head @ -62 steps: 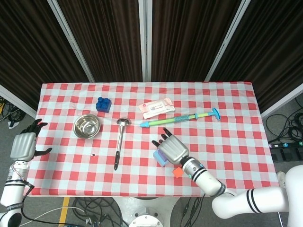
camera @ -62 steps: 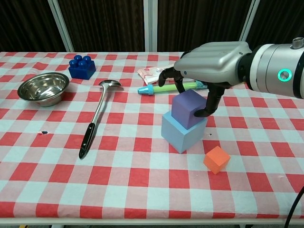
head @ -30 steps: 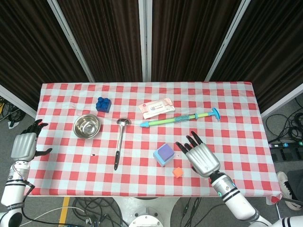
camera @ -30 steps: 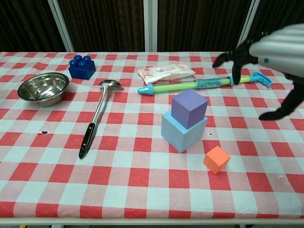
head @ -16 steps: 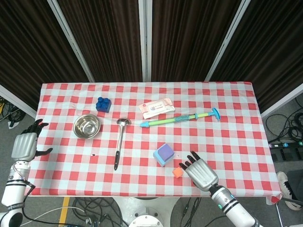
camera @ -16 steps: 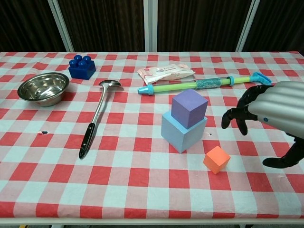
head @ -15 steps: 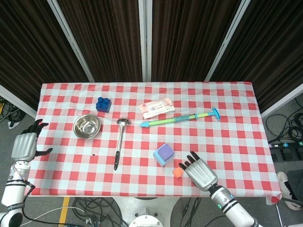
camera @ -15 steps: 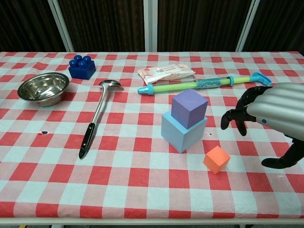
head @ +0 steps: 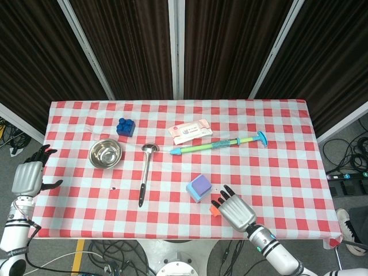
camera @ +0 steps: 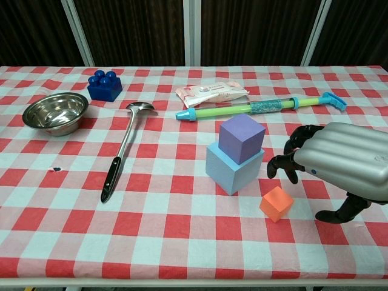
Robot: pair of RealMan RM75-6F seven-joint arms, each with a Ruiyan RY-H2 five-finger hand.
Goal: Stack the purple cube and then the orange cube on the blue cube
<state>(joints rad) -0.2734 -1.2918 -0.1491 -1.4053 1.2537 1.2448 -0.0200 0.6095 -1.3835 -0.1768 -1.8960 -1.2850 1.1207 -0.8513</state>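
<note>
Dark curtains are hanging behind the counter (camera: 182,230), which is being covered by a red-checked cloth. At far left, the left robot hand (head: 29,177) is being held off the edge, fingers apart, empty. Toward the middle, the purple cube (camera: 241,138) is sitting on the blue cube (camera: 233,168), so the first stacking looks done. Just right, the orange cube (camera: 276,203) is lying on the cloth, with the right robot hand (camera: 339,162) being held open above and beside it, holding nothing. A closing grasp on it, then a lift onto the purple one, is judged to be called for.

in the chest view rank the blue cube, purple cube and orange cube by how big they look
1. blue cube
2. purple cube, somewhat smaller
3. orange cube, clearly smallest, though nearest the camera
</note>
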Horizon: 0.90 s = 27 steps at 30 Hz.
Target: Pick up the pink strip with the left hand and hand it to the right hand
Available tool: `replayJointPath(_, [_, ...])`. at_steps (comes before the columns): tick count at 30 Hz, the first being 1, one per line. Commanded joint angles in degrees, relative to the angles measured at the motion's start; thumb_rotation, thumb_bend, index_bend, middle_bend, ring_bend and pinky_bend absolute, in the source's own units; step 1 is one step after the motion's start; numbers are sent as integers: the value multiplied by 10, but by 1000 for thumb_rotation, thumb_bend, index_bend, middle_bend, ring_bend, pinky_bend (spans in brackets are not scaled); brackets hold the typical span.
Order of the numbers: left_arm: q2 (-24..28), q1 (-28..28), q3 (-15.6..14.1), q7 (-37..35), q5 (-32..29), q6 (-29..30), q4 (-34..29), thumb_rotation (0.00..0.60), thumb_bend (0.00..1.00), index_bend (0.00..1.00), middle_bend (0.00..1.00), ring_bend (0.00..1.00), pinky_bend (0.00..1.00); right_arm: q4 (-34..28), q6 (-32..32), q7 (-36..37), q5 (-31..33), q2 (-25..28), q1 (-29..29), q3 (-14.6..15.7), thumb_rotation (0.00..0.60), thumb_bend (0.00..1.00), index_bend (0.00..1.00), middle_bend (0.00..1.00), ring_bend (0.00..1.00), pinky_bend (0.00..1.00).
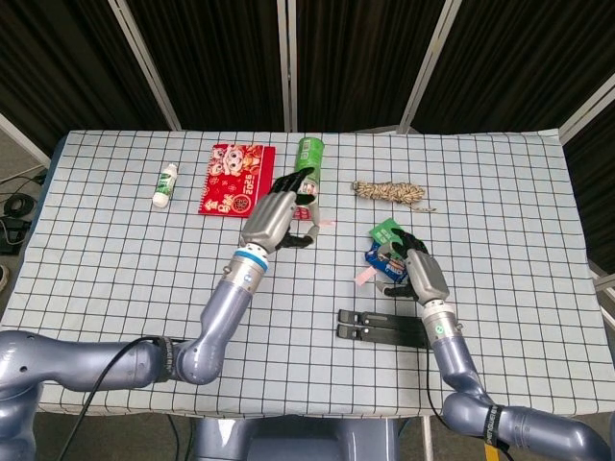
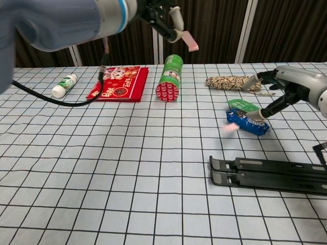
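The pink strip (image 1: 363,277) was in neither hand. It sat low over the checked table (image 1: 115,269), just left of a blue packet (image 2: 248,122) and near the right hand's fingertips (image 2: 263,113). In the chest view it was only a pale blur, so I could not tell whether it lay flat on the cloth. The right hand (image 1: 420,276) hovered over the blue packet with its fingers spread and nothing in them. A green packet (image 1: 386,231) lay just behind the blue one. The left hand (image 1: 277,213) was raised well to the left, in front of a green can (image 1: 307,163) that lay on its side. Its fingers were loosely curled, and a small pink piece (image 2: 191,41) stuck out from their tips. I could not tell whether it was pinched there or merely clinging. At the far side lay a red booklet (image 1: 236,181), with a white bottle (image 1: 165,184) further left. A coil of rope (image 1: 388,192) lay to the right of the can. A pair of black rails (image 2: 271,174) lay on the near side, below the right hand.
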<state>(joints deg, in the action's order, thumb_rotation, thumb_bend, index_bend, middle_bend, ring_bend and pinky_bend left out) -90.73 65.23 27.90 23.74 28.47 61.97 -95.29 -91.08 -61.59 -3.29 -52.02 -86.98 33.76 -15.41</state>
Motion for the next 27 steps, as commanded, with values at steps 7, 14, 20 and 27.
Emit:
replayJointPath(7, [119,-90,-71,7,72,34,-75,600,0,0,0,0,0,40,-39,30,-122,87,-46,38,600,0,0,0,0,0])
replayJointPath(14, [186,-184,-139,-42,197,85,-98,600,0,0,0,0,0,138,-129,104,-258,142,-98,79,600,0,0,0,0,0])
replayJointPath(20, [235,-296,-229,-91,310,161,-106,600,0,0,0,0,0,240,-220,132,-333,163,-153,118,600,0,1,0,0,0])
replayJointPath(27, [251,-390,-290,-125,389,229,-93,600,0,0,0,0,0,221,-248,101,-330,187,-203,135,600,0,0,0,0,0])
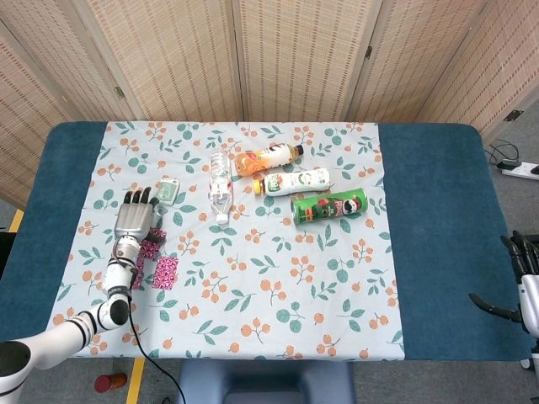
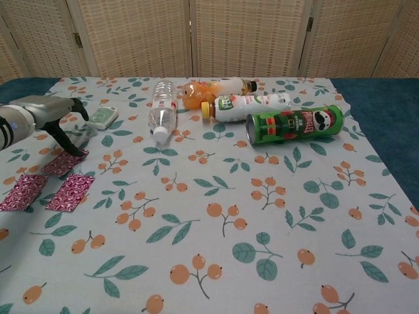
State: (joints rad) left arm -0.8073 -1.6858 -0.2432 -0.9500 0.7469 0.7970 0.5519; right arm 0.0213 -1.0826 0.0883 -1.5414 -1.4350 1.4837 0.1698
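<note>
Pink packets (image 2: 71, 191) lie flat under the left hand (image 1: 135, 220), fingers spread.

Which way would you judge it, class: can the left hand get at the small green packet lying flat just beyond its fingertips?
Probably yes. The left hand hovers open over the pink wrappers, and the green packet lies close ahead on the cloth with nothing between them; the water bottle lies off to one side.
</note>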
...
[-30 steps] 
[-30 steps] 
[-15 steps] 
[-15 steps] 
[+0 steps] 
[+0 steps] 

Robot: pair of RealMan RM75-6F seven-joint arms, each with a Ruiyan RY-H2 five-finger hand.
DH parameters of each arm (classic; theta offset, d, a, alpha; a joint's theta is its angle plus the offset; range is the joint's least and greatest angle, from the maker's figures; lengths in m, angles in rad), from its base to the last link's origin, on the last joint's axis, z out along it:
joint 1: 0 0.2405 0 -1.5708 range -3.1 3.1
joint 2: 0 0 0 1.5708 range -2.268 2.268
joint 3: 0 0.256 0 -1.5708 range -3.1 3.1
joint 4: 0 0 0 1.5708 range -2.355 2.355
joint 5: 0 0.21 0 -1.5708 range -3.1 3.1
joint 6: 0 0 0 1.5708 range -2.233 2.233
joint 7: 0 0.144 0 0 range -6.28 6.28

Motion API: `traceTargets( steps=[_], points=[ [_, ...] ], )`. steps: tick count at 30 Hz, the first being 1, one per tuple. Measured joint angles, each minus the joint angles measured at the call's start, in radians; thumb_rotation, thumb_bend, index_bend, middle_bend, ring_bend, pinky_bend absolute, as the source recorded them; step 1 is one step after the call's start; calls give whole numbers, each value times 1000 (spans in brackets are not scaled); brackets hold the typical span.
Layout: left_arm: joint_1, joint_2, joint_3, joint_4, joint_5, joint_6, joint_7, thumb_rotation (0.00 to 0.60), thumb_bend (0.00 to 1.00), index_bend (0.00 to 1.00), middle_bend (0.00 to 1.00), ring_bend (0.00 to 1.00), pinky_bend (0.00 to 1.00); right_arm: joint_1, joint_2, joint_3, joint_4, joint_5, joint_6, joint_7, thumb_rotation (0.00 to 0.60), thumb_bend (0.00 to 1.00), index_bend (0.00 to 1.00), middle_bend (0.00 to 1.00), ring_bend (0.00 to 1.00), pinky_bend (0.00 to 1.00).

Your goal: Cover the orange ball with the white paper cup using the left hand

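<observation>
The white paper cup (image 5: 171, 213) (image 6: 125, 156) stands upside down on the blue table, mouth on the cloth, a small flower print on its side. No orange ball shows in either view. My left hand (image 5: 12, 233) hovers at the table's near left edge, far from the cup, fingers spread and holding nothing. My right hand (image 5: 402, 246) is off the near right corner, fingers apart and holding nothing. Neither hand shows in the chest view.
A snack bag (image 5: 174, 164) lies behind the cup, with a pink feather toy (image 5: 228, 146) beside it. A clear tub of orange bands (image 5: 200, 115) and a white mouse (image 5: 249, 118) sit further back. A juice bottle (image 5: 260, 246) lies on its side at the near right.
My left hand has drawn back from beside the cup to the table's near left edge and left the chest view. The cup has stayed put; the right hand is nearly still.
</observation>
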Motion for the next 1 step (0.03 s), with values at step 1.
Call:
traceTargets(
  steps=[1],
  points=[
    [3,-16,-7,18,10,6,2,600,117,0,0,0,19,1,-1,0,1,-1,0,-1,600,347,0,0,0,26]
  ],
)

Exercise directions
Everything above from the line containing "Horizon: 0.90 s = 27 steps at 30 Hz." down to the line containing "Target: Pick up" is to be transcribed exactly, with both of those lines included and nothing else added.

Solution to this problem
Horizon: 0.90 s = 27 steps at 30 Hz.
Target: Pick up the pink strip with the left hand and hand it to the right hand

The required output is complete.